А там, через десять шагов тебя ожидает полусгнившая лошадиная голова. Она валяется между шпалами, и в огромных ее ноздрях копается трупное живье…
У нее большие зубы и коричневое на шейном срезе — или обрыве — мясо, — так что видны серые кольца дыхательного горла. Стрекочут кузнечики, и пахнет трупом и дегтем от разогретых на солнце шпал.
От меня не укрыться нигде. Ни в детской постели, ни за переплетом книги, ни в игре, ни даже рядом с матерью, — смотри, она ускользает из твоих окоченевших рук, — еще лет десять или пятнадцать — и ее повезут на кладбище, вот, расползается кожа на ее руках и лице, наливается синевой шлюпяк сползшего вкось подбородка, обнажается все, что упрятано в ее нежнейшей плоти.
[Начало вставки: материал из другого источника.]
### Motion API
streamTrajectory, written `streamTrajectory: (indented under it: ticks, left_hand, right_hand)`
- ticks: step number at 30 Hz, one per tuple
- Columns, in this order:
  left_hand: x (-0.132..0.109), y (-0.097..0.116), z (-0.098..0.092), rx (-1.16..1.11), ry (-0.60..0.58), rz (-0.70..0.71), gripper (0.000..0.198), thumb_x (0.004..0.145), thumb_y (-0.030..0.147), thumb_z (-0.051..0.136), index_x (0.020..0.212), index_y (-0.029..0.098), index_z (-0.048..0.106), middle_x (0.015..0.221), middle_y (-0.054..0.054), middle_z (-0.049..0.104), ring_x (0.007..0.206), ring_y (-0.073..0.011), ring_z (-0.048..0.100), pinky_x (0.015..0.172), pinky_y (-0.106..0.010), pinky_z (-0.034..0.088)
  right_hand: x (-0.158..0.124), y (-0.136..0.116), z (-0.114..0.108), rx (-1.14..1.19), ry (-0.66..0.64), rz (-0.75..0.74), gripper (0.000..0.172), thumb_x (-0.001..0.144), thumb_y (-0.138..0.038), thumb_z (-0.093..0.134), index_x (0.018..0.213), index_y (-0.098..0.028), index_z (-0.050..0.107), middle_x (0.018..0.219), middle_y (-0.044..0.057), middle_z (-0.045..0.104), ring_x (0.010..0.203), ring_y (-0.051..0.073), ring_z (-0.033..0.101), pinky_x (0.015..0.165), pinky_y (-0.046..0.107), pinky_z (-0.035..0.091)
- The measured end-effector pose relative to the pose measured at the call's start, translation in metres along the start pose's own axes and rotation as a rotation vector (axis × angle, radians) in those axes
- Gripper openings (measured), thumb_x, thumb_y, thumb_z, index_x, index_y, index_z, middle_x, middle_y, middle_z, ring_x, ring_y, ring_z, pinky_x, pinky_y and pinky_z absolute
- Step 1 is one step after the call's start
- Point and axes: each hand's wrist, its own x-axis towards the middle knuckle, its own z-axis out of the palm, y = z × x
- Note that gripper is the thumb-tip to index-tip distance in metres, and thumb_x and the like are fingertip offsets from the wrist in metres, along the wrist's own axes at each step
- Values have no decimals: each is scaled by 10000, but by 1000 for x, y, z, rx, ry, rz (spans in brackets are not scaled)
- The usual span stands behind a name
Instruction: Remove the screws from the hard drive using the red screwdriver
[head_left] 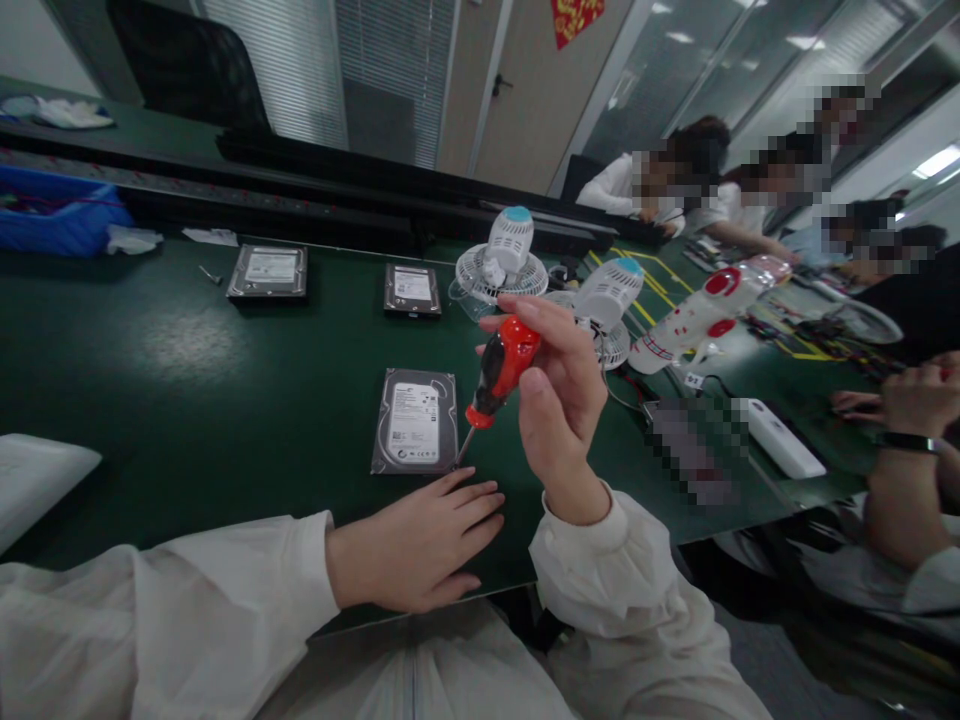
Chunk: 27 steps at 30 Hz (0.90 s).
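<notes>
My right hand (559,390) grips the red and black handle of a screwdriver (504,370), which tilts down to the left. Its tip reaches the lower right corner of a hard drive (414,422) lying label up on the green table. Just below that corner, my left hand (427,540) rests palm down with its fingers spread, the index fingertip close to the screwdriver's tip. Farther back lie a second hard drive (412,290) and, to the left, a third one (268,272). A small metal piece (211,275) sits beside the third drive.
White fans (510,250) stand behind my right hand, with a red and white bottle (705,310) to their right. A white power bank (781,438) lies at the right. A blue bin (60,215) is back left. Other people sit along the right side.
</notes>
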Motion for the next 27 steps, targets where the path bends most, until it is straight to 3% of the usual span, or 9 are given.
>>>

А может быть, это будет завтра.
Сердечный удар. Тромб в сердце. Газовая гангрена. Рак во всех великолепных разновидностях, кровоизлияние в мозг.
Или хуже: слабоумие и паралич, вонь пролежней и лопотание скорое и бессвязное, заживо труп, за которым ты будешь выносить измаранное судно и кормить ее кефиром, вставляя в слюнявый рот носик от чайничка-поилки.
Пусть так. Но только пусть — живая, живая, живая…
А вот именно этого я тебе и не позволю.
Жизни.
Взрослею, страхи меняются, я уже видел смерть, гнойное отделение больницы, рутинное рукоделие смерти — от которого просто устаешь и только исподволь удивляешься огромной несправедливости.